Eventually, I went on to actually study dance---tho, like Zelda Fitzgerald, a bit too late in life to become a prima ballerina. But I didn’t care. I just loved to dance. Can’t say I’m the sort of person who gets up and dances at the clubs on a Saturday night. That’s mostly just young women shaking their hips in search of a mate. But pretty much any other sort of dance piqued my curiosity. I studied jazz, ballet, tap and even a bit of modern dance. I’ve also been known to do a mean Charleston at weddings, should a good jazz band be booked for the reception.


But over the past few years, with money and time at a premium in NYC---I slowly drifted away from dance classes. Even the free classes offered with my gym membership just didn’t fit in with my work schedule. I’ve had to settle for workouts at my gym with some ballet exercises at the barre in the stretch-out room beforehand.


Today, I whip out a videotape I own called “The Ballet Workout” and pop it into the machine. Within moments, I’m instantly taken away to my wonderful classes at Ballet Arts in Minneapolis where I studied with some amazing teachers who would spend entire classes completely focused on the exact position of my elbow. It was intense---and for an hour and a half, I was able to put everything out of my head except the exact position of my hip in the rond du jambe.


Ballet teaches discipline and fortitude. And being “en pointe”, a feat that seemed staggering in the beginning---eventually became a natural progression of all the hard work I’d already done.

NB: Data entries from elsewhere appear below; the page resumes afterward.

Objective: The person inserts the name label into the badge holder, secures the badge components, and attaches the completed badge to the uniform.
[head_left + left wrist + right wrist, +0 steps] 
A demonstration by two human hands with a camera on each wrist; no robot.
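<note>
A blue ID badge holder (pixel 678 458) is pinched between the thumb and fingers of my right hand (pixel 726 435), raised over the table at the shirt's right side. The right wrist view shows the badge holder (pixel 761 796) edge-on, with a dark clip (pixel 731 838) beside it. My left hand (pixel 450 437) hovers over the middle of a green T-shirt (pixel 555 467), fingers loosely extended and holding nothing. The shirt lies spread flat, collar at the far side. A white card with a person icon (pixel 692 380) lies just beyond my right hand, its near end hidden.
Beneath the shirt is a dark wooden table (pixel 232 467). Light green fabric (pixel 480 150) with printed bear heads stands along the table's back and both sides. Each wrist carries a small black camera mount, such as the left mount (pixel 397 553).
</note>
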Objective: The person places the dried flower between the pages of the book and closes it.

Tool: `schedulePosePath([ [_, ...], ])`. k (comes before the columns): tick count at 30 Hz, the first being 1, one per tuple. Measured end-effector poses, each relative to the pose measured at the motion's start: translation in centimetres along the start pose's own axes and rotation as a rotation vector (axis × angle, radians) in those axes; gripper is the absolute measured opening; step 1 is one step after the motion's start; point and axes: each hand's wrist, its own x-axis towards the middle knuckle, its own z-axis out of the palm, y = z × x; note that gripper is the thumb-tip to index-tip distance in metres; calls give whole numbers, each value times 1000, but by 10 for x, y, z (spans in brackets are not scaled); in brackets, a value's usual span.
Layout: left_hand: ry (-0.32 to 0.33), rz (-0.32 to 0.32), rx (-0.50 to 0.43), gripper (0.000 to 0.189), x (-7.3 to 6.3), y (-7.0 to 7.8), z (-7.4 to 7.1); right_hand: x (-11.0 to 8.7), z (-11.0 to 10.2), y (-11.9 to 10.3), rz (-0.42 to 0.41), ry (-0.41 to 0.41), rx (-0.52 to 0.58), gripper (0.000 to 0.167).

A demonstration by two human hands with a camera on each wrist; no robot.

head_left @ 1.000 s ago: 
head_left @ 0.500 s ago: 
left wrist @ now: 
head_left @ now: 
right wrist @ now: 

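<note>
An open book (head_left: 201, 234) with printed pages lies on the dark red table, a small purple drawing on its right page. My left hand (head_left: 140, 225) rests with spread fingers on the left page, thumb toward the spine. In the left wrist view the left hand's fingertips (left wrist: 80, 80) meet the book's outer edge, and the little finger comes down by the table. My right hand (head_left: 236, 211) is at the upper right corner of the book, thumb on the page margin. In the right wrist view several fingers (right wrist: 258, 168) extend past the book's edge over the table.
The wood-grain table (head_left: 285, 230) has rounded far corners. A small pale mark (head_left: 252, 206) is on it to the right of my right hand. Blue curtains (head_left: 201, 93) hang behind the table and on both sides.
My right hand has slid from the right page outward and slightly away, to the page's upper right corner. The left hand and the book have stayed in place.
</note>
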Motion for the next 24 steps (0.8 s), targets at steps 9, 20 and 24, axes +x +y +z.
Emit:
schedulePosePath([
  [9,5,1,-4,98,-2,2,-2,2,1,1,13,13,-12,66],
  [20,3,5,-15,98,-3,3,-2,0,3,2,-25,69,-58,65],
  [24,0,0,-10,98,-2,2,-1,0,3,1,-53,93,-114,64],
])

Today, I regress to mere slippers as I attempt to re-train my body in preparation for a ballet class next week. At first, it seems sad to me that all that hard work went to waste. But as I continue dancing along to the tape, I realize two things:


First, that while going back to ballet is certainly not as easy as getting back on a bike---it’s also not as difficult as the first day I showed up at a ballet class with nothing but my socks and a dream.


Second, that while I may have lost my discipline for the dance, I’d certainly utilized that discipline in another area of my life---writing.


Though my pointe shoes may remain in the closet for a few more months, I have a trunk load of written material I need to start submitting.


I sit down at my desk, wipe the dancer’s glow from my forehead, pop open a bottle of water and begin to write some query letters.


Today, I put on my writer’s pointe shoes and make my first valiant effort in almost a year at submitting again. I put all thoughts of rejection letters out of my mind and simply focus on the position of my fingers over the keyboard. The letters come easily because I’ve already done all the work. Just like dance, I decide, it has to be a natural progression.


In one way or another, I’m determined to be “en pointe”.